Revelation appears to have two book ends – chapters 1-3 and 20-22. Chapters 1-3 are prophetic messages to actual churches in the first century warning them of the judgment of God upon them and chapters 20-22 are a retelling of Christ’s victory and a metaphorical depiction of the Church that looks forward to a new heavens and new earth.

Chapters 6-11 are a description of the time between Jesus’ death and the destruction of Jerusalem in 70 AD. Chapters 12-19 are a retelling of the same period of time, but zoomed in on the Jewish war. That these two sections are a retelling of the same story is evident from the fact that both end with a very similar benediction, they both contain the 144,000 and they both contain the 42 months / 1,260 days from Daniel chapters 7/12. While Daniel’s 70 weeks ended when the Gospel was opened to the Gentiles, the prophecies concerning the end of the Jewish covenant were not fulfilled until the Jewish war and destruction of the temple, which Jesus predicted.

Letters to the Seven Churches (3): Encouragement and exhortation for the churches in Asian Minor at the time of writing

Seals / Trumpets (6-11): Destruction of Jerusalem by Rome in 70 AD, martyrdom of the saints under Nero and the saving of the Christians in Jerusalem from the tribulation (through their flight to Pella)

Beast / 7 bowls / harlot (12-19): Retelling of 6-11 using imagery of the plagues of Egypt and clarifying the identity of the beast as Nero and the harlot / Babylon as Jerusalem. The harlot is clearly Jerusalem, since a pagan nation could not commit adultery, having never been covenanted with God. (Chapters 7 / 14 both describe God’s protection of the 144,000 during the tribulation and chapters 11 and 19 contain identical songs of worship as God establishes His kingdom)

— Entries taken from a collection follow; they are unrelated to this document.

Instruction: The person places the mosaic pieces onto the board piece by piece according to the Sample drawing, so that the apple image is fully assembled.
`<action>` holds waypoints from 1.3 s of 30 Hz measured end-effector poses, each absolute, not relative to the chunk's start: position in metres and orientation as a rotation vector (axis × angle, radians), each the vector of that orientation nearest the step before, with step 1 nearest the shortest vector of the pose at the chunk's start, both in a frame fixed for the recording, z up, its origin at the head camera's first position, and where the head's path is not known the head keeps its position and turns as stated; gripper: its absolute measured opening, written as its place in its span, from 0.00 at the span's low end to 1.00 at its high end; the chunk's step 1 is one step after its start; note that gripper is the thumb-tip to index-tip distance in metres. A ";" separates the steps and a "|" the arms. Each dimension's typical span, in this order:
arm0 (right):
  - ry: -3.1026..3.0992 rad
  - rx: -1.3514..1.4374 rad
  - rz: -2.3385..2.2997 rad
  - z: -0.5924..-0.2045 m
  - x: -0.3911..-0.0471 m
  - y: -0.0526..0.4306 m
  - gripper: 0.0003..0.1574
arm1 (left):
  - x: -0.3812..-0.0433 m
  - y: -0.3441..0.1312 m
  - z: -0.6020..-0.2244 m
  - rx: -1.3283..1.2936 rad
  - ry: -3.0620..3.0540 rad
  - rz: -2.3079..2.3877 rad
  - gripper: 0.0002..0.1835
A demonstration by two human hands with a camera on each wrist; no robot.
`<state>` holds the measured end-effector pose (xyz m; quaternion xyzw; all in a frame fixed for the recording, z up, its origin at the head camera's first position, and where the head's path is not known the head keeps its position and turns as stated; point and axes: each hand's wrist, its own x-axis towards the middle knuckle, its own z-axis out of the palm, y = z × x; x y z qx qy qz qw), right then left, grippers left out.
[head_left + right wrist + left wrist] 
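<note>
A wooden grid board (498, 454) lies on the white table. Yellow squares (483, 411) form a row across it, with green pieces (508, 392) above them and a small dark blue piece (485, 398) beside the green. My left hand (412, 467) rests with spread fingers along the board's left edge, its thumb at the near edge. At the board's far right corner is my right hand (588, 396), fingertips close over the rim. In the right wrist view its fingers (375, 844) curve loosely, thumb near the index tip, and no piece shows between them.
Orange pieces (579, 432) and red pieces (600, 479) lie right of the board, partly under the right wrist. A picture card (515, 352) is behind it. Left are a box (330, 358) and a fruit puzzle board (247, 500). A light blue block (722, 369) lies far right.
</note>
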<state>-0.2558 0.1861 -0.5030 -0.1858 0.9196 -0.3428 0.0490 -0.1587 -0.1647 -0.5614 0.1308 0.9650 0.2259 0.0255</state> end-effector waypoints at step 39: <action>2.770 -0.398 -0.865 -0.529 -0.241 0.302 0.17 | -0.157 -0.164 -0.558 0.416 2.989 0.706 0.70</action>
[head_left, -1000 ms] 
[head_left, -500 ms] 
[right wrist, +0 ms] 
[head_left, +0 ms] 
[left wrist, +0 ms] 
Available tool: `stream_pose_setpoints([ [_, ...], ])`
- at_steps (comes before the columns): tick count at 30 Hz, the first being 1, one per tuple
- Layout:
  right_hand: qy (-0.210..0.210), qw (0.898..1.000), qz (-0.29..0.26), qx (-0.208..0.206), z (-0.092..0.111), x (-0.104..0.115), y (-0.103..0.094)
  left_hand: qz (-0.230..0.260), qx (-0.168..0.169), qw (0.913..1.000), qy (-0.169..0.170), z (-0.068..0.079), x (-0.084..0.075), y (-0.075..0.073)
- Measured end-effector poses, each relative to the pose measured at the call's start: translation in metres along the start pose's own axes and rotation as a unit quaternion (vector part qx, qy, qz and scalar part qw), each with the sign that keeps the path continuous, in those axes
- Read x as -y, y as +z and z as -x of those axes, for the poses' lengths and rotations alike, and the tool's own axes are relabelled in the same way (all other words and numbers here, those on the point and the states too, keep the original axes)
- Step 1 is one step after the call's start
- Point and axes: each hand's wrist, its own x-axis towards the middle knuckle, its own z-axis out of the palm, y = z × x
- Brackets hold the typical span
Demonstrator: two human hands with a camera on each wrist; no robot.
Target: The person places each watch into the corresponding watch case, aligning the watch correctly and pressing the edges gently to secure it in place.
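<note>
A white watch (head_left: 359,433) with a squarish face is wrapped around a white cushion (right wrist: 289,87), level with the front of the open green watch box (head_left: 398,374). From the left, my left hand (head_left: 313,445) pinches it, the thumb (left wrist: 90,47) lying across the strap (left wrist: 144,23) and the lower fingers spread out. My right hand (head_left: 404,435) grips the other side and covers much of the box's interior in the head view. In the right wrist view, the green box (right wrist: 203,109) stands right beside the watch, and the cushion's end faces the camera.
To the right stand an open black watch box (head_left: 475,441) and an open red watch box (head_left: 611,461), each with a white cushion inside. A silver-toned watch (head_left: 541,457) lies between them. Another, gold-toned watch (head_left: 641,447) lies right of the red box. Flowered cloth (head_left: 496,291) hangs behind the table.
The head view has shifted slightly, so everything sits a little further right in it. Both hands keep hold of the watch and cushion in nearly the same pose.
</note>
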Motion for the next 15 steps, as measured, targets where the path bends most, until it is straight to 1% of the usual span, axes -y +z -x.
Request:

Millennium (20): After Christ conquers Satan on the cross and binds him, the martyred saints will reign in heaven and the Gospel will spread throughout the church age (symbolically 1000 years). At the end of the church age, satan will once again be released to impede the progress of the Church, but Christ’s second coming will lead to his downfall and the end of the material universe / death itself.

The New Creation (21-22): The Church, Christ’s bride, is described in symbolic imagery that has an ultimate fulfillment in the new heaven’s and new earth that God will create at the end of the ages.


(SeanO) #3

@KMac Here is an example of a futurist interpretation of Revelation in action in the news just today. It is a common view, as I’m sure you’re aware already, that there will be a one world government that will persecute Christians. This example may be a bit extreme (and a bit amusing) - not all futurists think that technology will be used as the mark of the beast. But it is an example that popped up just today.


(Kathleen) #4

@SeanO! Amazing. Thank you so much for the start! Very glad to have the 4 views on how to interpret Revelation as well as the identification of the Beast. Very helpful. (Just out of curiosity, do you have a lot of this stuff in digital note form? I’m always so impressed how you churn so much information out in a very small space of time!) Also, fascinating article from the Beeb. Thanks for that snippet as well. Off to do a bit of thinking now…as well as sleeping.

What would be the view that others on here subscribe to and why?


(SeanO) #5

@KMac I have this particular information in digital note form, yes. At some point in what feels like the very distant past I decided to summarize the Bible chapter by chapter in a document (a very helpful exercise - never realized how much I skipped over sometimes). Afterwards, I just started adding in notes about troublesome passages as well as some devotional thoughts and it grew. Occasionally a question pops up that is related to what I have in that document, but most of the time I have to write an original reply or quote another Connect thread I previously answered.


(Matt Western) #6

Hi Kathleen,
Sean covered this so well, so I won’t add anything here. If you wanted an example of a ministry that upholds the Futurist viewpoint, this might be worth a look? https://www.heraldofhope.org.au/
Disclaimer: I don’t endorse them at all, form your own opinion. :slight_smile: :slight_smile:
Ta
Matt


(SeanO) #7

@matthew.western @KMac Here is an excellent commentary from the Idealist perspective as well. The review I included also has a definition of ‘recapitulation’, which is the idea that Revelation repeats the same series of events a few times in the middle sections (as I said in my own view).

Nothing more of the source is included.